■ About this task ■
In how many lines of the data does the word "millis" appear? Give the number by itself.
* * * * * * *
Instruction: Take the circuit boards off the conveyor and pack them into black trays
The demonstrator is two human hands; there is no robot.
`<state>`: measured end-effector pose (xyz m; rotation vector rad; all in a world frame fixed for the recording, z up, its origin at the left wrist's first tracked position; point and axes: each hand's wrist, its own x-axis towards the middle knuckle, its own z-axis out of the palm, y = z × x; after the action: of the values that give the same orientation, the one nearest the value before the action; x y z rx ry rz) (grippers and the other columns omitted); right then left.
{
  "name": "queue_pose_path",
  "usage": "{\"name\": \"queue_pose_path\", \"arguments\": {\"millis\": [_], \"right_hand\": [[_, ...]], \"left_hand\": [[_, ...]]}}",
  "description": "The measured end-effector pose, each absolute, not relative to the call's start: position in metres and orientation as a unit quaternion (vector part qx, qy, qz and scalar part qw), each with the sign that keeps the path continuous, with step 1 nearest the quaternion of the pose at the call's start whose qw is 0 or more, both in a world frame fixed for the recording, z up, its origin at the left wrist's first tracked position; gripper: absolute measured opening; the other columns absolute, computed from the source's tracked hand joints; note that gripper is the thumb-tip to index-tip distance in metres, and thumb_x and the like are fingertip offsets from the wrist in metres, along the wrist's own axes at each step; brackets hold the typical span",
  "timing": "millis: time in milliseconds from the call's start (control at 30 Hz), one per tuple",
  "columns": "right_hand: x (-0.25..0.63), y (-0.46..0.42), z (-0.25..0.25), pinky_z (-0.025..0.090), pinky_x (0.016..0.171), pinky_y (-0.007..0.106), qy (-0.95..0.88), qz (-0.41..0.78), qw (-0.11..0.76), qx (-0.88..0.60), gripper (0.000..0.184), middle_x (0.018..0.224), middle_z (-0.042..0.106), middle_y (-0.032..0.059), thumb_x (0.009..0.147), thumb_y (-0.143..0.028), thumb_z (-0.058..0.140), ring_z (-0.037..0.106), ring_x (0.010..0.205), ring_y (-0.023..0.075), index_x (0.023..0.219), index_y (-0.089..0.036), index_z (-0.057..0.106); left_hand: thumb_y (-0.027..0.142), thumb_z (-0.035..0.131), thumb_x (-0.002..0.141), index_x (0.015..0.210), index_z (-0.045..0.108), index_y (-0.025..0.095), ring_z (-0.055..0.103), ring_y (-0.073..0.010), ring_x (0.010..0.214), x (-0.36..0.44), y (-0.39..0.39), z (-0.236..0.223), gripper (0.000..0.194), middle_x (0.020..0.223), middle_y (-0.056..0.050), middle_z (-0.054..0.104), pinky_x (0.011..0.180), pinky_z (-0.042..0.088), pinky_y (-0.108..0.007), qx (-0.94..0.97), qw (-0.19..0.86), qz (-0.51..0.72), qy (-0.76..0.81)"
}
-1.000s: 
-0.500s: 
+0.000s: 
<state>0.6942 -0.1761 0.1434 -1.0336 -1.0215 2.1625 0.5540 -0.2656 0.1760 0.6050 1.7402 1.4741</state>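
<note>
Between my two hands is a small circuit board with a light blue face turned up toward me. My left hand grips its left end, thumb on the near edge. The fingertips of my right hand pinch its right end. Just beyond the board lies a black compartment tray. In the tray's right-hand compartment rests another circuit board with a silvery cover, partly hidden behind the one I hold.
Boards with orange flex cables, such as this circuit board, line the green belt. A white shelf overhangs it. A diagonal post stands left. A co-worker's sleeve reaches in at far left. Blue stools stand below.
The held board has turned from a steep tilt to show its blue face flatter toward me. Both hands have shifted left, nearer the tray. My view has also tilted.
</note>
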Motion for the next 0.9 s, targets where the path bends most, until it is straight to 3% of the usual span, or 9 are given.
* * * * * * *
■ Result ■
2